Story behind my J. Phys. Condens. Matter article

Story behind article A. Moroz and C. Sommers, Photonic band gaps of three-dimensional face-centered cubic lattices,
J. Phys.: Condens. Matter 11, 997-1008 (1999) [physics/9807057]


The article J. Phys.: Condens. Matter 11, 997-1008 (1999) [physics/9807057] is the first one to confirm (up to a small modification) the plane-wave method result by H.S. Sozuer, J. W. Haus, and R. Inguva [see their article Photonic bands: Convergence problems with the plane-wave method, Phys. Rev. B 45, 13962-13972 (1992)] that the required dielectric contrast for an opening of the complete band gap of an inverted face-centered-cubic (fcc) structure of spheres is approx 8.2, by a different, namely the bulk KKR method. The manuscript of the article was originally submitted to Phys. Lett. A (manuscript number La98/627) on February 18, 1998, during my 1997-1999 AMOLF period. Therefore, under optimal circumstances, the article would have in any case appeared before the article by K. Busch and S. John, Photonic band gap formation in certain self-organizing systems, Phys. Rev. E 58, 3896 (1998) [September issue], dealing with a similar issue using the plane-wave method. Well, if ...

At that time, during my AMOLF period, I was regularly participating in work discussions of Lagendijk's group at the University of Amsterdam (which then, among many others, included W. Vos, and later on R. Sprik), and enjoyed friendly and stimulating atmosphere there (my personal perception). Therefore, it appeared natural to trust Ad Lagendijk, then editor of Phys. Lett. A, to take good care of my manuscript. Early in May 1998, i.e. 3 months after manuscript submission, Lagendijk inofficially informed me that he received a first (negative) referee report and that he was still awaiting a second one. This had already been rather late for Phys. Lett. A, wherein some articles used to be accepted within 2 weeks. Nevertheless, strange enough, it took further two months, and 5 months (!!!) after the manuscript submission, before Lagendijk provided me with the mere single (negative) referee report. All that despite Lagendijk's extensive network of referee's. Then in the middle of September 1998, after my rebuttal, the manuscript was refused by Lagendijk for a publication for the reason that there was nothing new in it.

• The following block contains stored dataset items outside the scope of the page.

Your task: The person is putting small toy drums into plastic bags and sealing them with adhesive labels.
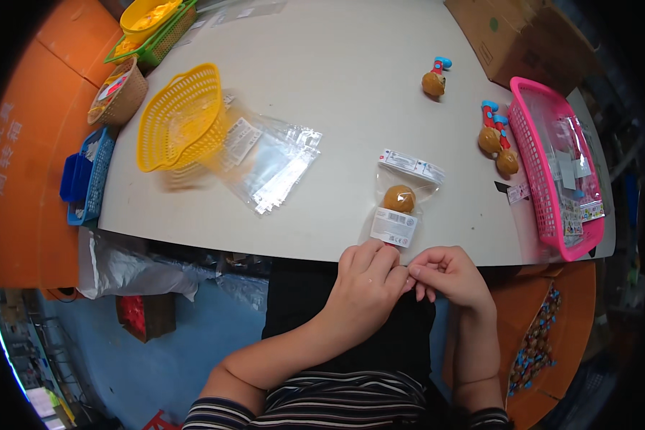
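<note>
A clear plastic bag (pixel 428 188) lies at the table's front edge with a toy inside. The toy's round brown head (pixel 399 198) shows through the plastic, above a white printed label (pixel 393 227). Curled over the near end of the bag, my left hand (pixel 369 283) is closed and hides that end. My right hand (pixel 450 276) touches the left one, thumb and forefinger pinched together. What lies between its fingertips is too small to make out. Three similar brown-headed toys with red and blue parts, one of them a single toy (pixel 434 82), rest farther right.
A yellow basket (pixel 180 118) stands left of several flat clear bags (pixel 272 165). At right are a pink basket (pixel 545 172) with packaging and a cardboard box (pixel 523 43). Smaller baskets, one blue (pixel 97 175), line the left edge. An orange bin (pixel 577 337) below right holds many toys.
</note>
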The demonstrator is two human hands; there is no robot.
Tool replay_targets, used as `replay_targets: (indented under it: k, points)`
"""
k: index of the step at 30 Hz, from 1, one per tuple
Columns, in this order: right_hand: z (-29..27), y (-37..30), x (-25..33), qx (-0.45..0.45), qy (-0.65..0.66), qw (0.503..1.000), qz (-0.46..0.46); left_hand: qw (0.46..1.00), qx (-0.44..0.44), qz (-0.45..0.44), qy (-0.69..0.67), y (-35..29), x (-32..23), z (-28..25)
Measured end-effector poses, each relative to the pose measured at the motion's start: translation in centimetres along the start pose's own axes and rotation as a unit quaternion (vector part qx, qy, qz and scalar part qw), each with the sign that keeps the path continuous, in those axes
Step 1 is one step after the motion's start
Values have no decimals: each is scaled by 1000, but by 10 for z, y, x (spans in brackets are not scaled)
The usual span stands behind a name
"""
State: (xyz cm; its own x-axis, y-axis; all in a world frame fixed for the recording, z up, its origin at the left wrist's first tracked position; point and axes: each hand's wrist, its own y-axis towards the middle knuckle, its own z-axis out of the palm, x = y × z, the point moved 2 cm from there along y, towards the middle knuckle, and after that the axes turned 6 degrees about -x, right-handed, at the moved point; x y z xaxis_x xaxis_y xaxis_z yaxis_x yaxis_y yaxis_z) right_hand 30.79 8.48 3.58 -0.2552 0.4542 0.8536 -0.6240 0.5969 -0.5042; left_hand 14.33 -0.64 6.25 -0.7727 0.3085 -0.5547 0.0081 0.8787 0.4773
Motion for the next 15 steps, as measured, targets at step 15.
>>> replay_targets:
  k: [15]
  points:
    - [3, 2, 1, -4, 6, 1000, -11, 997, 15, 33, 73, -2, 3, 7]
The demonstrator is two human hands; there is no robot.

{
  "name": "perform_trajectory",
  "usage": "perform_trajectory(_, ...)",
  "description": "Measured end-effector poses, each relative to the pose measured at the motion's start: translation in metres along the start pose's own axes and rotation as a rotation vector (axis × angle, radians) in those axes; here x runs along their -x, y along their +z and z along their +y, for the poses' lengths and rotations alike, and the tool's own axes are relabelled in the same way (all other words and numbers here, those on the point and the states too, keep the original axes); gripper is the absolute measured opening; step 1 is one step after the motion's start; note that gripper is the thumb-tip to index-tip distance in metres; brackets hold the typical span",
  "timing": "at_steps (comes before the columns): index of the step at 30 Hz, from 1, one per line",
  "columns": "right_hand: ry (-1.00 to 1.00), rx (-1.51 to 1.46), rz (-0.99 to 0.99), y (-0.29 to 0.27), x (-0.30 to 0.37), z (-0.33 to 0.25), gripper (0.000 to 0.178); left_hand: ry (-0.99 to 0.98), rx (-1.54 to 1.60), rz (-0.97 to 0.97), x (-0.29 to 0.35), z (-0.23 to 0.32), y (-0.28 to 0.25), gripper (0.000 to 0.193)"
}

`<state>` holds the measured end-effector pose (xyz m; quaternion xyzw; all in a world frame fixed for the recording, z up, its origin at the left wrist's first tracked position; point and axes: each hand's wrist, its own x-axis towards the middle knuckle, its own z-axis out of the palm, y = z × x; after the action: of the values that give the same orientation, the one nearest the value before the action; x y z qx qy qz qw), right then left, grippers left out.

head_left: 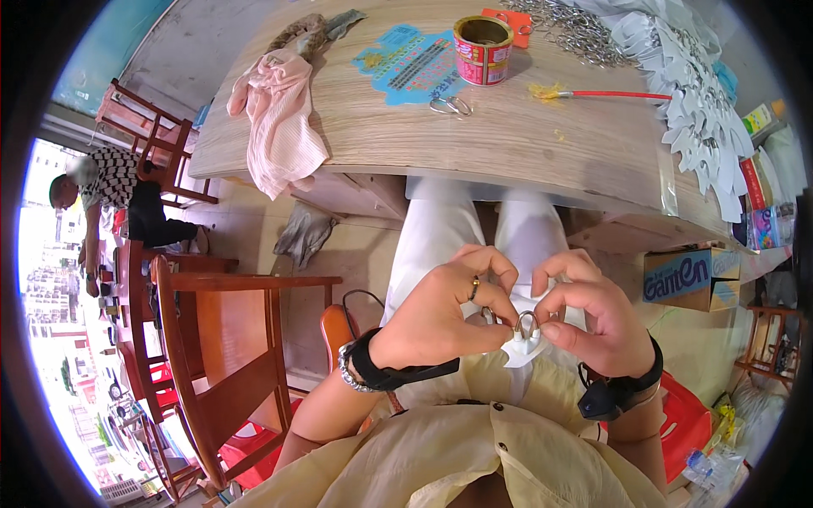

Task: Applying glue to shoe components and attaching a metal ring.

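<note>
Over my lap, my left hand (449, 309) and my right hand (597, 313) meet at a small white piece with a curved metal ring (526, 325) standing up from it. The thumb and forefinger of each hand are closed on it, one hand on either side. A second bit of bent metal (488, 315) shows beside the left fingertips. On the table ahead lie two loose metal rings (451, 106), near a round tin (483, 51) with a pink label. A red-handled brush (618, 94) with yellowish bristles rests to their right.
Beyond my knees is the wooden table (542, 140). White cut pieces (707, 127) hang over its right side, beside a heap of metal rings (580, 34). A pink cloth (278, 110) drapes over its front edge. Left stands a wooden chair (229, 339); a person (127, 186) sits farther off.
</note>
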<state>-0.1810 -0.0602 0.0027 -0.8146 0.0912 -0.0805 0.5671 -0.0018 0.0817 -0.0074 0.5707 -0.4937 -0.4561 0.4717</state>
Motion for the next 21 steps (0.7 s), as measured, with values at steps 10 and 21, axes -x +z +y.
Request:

Eventually, the manuscript was published in the last January 1999 issue of J. Phys. Condens. Matter, with almost 12 months delay since the manuscript had been completed. (In J. Phys.: Condens. Matter, the time between the manuscript submission and its publication took mere 4 months.) Since then, the article has become one of my most frequently cited articles, exceeding recently the number of 100 citations. (The article follow up by K. P. Velikov, A. Moroz, and A. van Blaaderen, Photonic crystals of core-shell colloidal particles, Appl. Phys. Lett. 80, 49-51 (2002) [pdf], which confirmed experimentally some of the article predictions, has recently crossed the number of 110 citations.) Curiously enough, in spite of regularly presenting my results in work discussions of Lagendijk's group, so they were all informed about what I was doing at that time, neither this nor any my other article on photonic crystals, with a single exception, has ever been quoted by the Lagendijk's (and nowdays also W. Wos) group(s) working in the same field. (For a comparison, only my J. Phys. Condens. Matter article contained 5 references to the work of Lagendijk and Wos.)

At least on one occasion I performed numerical simulations for Lagendijk's group regarding the L-gap width of fcc colloidal photonic crystals (at that time R. Sprik was on a sabbatical leave and they did not have anybody to perfom photonic band structure calculations). Yet even that did not deserve a mere formal acknowledgement in the article they later published (after I left Amsterdam). Hopefully, recent Lagendijk's confession Pushing for power, which appeared in Nature 438, p. 429 on 24 November 2005 is a harbinger of positive changes to come.